Needless to say, that pretty much nails down the date of when the linoleum was installed. This was not too surprising. It was during the 1920s that the house went through the major cut-up in to apartments. When they did this, they covered all of the common floor areas in the house with linoleum. This included the foyer, 2 stair landings, and the upstairs hall.

Then in the 1970s the linoleum was pulled up in all of those areas except for the landings. The reason they pulled it up was because they were putting down a 3/8th inch under-lament (particle board) and then the floors were covered with a 12X12 fake wood tile. This under-lament and tile was put down in all rooms and the linoleum in the common areas made the floors uneven and caused problems when transitioning from the common area floor to an apartment floor. There was no transition necessary for the landings, so the linoleum was left and covered.

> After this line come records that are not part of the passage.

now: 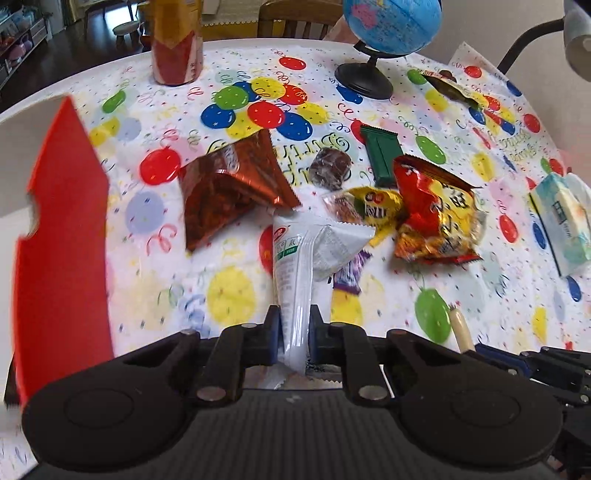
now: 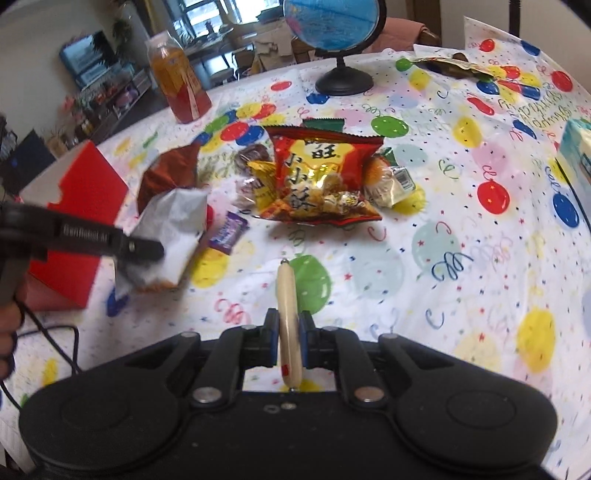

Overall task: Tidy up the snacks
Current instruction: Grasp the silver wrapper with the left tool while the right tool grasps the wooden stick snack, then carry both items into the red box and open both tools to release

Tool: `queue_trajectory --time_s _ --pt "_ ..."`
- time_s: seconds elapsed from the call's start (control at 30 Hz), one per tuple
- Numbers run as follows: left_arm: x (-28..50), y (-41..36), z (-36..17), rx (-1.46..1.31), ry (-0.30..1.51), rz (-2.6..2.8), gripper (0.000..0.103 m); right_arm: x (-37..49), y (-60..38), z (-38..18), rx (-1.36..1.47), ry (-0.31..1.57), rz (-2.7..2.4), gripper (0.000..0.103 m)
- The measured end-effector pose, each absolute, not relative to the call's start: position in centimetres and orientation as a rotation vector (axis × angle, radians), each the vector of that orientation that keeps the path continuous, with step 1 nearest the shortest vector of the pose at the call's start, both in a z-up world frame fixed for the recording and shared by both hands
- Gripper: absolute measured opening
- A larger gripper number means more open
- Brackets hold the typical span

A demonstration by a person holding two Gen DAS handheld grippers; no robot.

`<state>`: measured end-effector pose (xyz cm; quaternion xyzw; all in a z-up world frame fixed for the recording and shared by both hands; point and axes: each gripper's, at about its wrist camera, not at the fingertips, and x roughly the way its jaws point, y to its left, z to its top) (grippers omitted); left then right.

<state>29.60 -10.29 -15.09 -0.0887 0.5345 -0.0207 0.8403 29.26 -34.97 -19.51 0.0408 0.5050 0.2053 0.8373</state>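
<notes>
My left gripper (image 1: 294, 325) is shut on a white snack packet (image 1: 299, 266), which hangs above the table; the right wrist view shows that packet (image 2: 173, 229) held beside the red box (image 2: 79, 206). In my right gripper (image 2: 289, 334) a slim cream sausage stick (image 2: 287, 306) is pinched, pointing forward over the cloth. On the table lie a red-yellow crisp bag (image 1: 436, 214) (image 2: 317, 177), a brown foil bag (image 1: 229, 188), a yellow candy pack (image 1: 373, 206), a green bar (image 1: 380, 151), a dark round sweet (image 1: 328, 166) and a small purple sweet (image 2: 227, 232).
A red open box (image 1: 62, 236) stands at the left edge. A drink bottle (image 1: 177, 44), a globe on a black stand (image 1: 391, 29), a tissue pack (image 1: 565, 218) and a dark wrapper (image 1: 454, 86) sit farther back. The balloon tablecloth (image 2: 443, 258) covers the table.
</notes>
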Motion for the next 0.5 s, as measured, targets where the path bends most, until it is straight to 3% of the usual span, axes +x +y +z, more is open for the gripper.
queue_trajectory --time_s 0.5 --pt "22.6 -7.0 -7.9 -0.241 1.0 -0.032 0.014 25.1 -31.9 -11.5 0.166 0.943 0.436 0.01"
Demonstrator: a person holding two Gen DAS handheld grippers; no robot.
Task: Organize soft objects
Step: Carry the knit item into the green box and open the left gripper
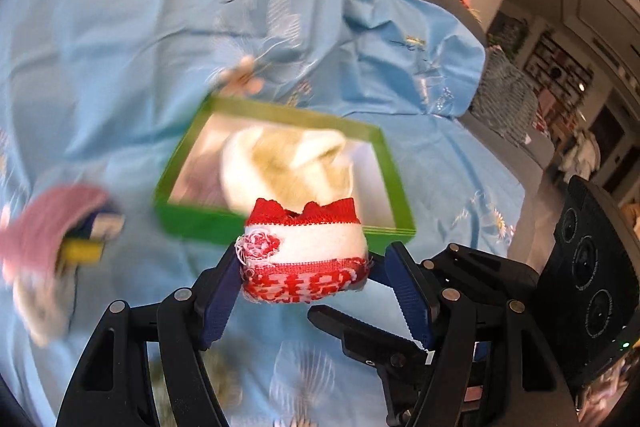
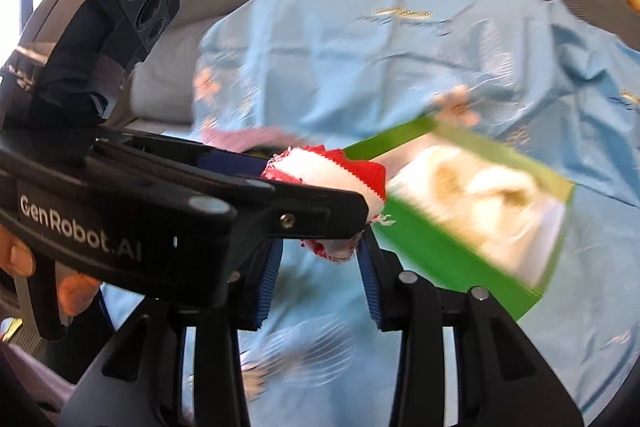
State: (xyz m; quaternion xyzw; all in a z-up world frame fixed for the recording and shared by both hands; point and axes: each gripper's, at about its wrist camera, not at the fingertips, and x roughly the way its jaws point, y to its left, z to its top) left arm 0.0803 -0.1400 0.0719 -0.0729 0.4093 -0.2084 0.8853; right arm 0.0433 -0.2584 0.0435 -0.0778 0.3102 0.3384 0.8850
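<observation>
The left claw (image 1: 304, 277) is gripping a red-and-white cloth bundle (image 1: 302, 255) just short of the green box (image 1: 192, 223); the right claw (image 2: 318, 291) is hanging open. A cream cloth (image 1: 280, 167) is already lying boxed, while pink items (image 1: 52, 223) are waiting outside.

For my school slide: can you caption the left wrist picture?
Left tongs carry a red-and-white sock bundle toward the green box.

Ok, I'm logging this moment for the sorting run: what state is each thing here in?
Red-and-white knitted sock bundle: rolled up, held in the air before the box.
Left gripper: shut on the bundle.
Right gripper: open, holding nothing.
Green rectangular box: open-topped, a cream soft item inside.
Pink soft item: outside the box, on the light blue cloth.
</observation>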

So now you may be asking yourself, “Well, if it was pulled up then how do you know it was there”. The answer to that is, because when they pulled up the linoleum they left behind the under-lament that was used for it. In this case it was a paper product. You can either think of it as really thin cardboard or really thick newspaper. This product was glued down to the wood to get a really smooth surface and then the linoleum was glued down to it. When the linoleum is pulled up half of the paper under-lament comes up with it and the other half stays glued to the floor. What remained was not really thick enough to cause problems for the 1970s particle board under-lament, so it was left.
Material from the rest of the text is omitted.